File That Big League Shocker Under Rod's Major Gaffe

Sun Herald

Sunday February 17, 2008

Matthew Hall

Guess what? The make-it-up-as-we-go-along plan to spread Premier League love around the world originated in Melbourne. Who would have thought? Give us a wave Rampaging Rod Eddington (that's Sir Rod for those impressed by knights in shining armour), head of Victorian Major Events. Eddington, a News Corp director and former British Airways boss, pitched the concept to the Premier League last year.

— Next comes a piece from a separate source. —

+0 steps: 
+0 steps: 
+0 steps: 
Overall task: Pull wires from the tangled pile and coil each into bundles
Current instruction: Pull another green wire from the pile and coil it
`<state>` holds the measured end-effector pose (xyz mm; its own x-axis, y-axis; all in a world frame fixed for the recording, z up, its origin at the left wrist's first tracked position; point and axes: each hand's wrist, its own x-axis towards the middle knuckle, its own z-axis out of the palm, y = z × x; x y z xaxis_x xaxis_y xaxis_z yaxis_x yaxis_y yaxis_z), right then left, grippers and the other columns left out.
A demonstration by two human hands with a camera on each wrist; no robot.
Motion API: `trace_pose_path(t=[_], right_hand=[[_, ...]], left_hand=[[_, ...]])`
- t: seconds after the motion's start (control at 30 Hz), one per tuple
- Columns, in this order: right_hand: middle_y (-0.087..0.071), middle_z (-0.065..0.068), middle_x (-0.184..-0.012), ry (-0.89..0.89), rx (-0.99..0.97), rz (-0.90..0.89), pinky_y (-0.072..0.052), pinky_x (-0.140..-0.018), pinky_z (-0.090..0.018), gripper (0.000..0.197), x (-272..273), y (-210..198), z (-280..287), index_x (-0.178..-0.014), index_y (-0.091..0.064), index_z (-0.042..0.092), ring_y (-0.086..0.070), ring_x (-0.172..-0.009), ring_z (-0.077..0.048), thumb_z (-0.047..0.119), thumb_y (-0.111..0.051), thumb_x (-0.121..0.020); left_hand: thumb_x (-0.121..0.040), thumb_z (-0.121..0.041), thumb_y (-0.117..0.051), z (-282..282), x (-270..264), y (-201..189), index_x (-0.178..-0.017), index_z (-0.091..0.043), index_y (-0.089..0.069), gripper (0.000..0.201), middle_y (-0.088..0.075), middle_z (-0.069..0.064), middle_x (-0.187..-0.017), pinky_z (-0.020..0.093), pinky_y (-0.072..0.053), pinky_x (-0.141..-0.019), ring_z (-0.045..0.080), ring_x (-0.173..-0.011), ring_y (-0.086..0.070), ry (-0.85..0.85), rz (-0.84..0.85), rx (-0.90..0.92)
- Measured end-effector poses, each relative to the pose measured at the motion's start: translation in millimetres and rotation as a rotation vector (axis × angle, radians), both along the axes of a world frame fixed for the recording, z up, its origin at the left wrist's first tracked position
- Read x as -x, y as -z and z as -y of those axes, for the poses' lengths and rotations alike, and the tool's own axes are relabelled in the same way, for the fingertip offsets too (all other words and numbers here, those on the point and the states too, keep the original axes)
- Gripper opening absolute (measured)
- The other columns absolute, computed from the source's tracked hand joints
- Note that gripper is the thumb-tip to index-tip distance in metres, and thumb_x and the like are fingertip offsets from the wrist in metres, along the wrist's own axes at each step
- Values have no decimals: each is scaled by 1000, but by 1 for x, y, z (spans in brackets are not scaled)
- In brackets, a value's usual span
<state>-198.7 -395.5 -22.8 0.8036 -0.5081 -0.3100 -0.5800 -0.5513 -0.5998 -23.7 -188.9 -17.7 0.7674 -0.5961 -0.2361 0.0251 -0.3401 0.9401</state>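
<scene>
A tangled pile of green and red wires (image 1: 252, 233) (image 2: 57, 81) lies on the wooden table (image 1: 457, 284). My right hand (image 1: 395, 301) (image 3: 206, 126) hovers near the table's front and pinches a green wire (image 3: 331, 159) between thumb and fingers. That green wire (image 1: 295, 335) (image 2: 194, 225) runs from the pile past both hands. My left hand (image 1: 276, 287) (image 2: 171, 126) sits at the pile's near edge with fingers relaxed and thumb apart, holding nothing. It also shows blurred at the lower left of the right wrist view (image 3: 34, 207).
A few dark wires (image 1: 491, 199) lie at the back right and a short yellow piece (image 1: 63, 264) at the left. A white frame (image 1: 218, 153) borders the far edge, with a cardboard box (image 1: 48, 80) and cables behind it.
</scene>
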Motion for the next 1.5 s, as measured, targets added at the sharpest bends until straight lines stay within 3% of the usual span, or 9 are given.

"Melbourne's hand is up to host matches, and the same goes for Sydney," he said, forgetting to ask Football Federation Australia and the Asian Football Confederation if those cities were actually allowed to put their hands up for foreign incursions. (The answer? No). Undeterred by facts, as well as last weekend's Chelsea-Liverpool snoozefest, Premier League boss Richard Scudamore thinks colonisation remains a great idea. "We still have the support of the 20 clubs," he said, as 20 of Parrot's mates all agreed that crashing a party at Scudamore's home would be truly excellent as well.

Wurst time promised

REMEMBER Oehringen, the Socceroos 2006 World Cup HQ? The locals haven't forgotten us. On June 6, everyone's favourite German village will host a festival that includes a film about that summer and a tournament with Australia represented by a team coached by the irrepressible Rale Rasic. Oehringen's local council is also searching for an Oz "sister city." Come on Gosford, you know it makes sense!

Blat mishits

FIFA boss Sepp Blatter thinks the 2010 World Cup could be played on artificial pitches because (a) African grass is long and (b) summer heat dries out regular pitches. Blatter has previously suggested the goals should be enlarged so more goals might be scored, and women's football would be sexier with tighter shorts, and seems to have forgotten that (a) lawnmowers have been invented and (b) the next World Cup will be played during South Africa's winter.

Groundhog daze

SO, RONALDO has snapped the tendon in his right knee, almost a mirror of the injury that put him out for so long eight years ago. Bad news and nothing to mine for a joke, but here's the dirt. "The first words he uttered when he got to the changing room were, 'It's the same thing as last time,"' Milan official Leonardo Araujo reported. "How do you think he's feeling?" Well, probably not very well. Doctors said the 31-year-old's knee had been bothering him for a year. Place your bets on a comeback. Or not.

World according to...

REAL Madrid president Ramon Calderon, announcing that club icons Raul and Iker Casillas (pictured) had agreed new deals: "On this day, Iker, Raul and Real can say they love each other, they need each other, complement each other and will commit for life." It was Valentine's Day. We will let him off.

No goals, words aplenty

MARK BRESCIANO is counting the days until he leaves Palermo. Club prez Maurizio Zamparini was unimpressed with his team's 3-1 capitulation to Vince Grella's Torino last weekend: "I am going to give them a kick in the backside and see if I can get a reaction out of them," Zamparini said. "At the moment, this isn't a group of men. It is a team of little girls."

You've been Warnered

TAKE a shower, England! FIFA vice-president Jack Warner, controversial president of - wait for it - Confederation of North, Central American and Caribbean Association Football, has backed England's bid for the 2018 World Cup. Warner, the centre of a 2006 World Cup ticket scandal, has flipped from previous comments that England would be unpopular hosts. "There are guys in England who have never seen a World Cup on English soil," he offered. Add his support to that of the well-connected Peter Hargitay (former "special adviser" to Sepp Blatter) and Marcus Siegler (former FIFA communications director), both now employed by England, and FFA will soon know that an Australia bid is not just about promoting its shiny stadiums.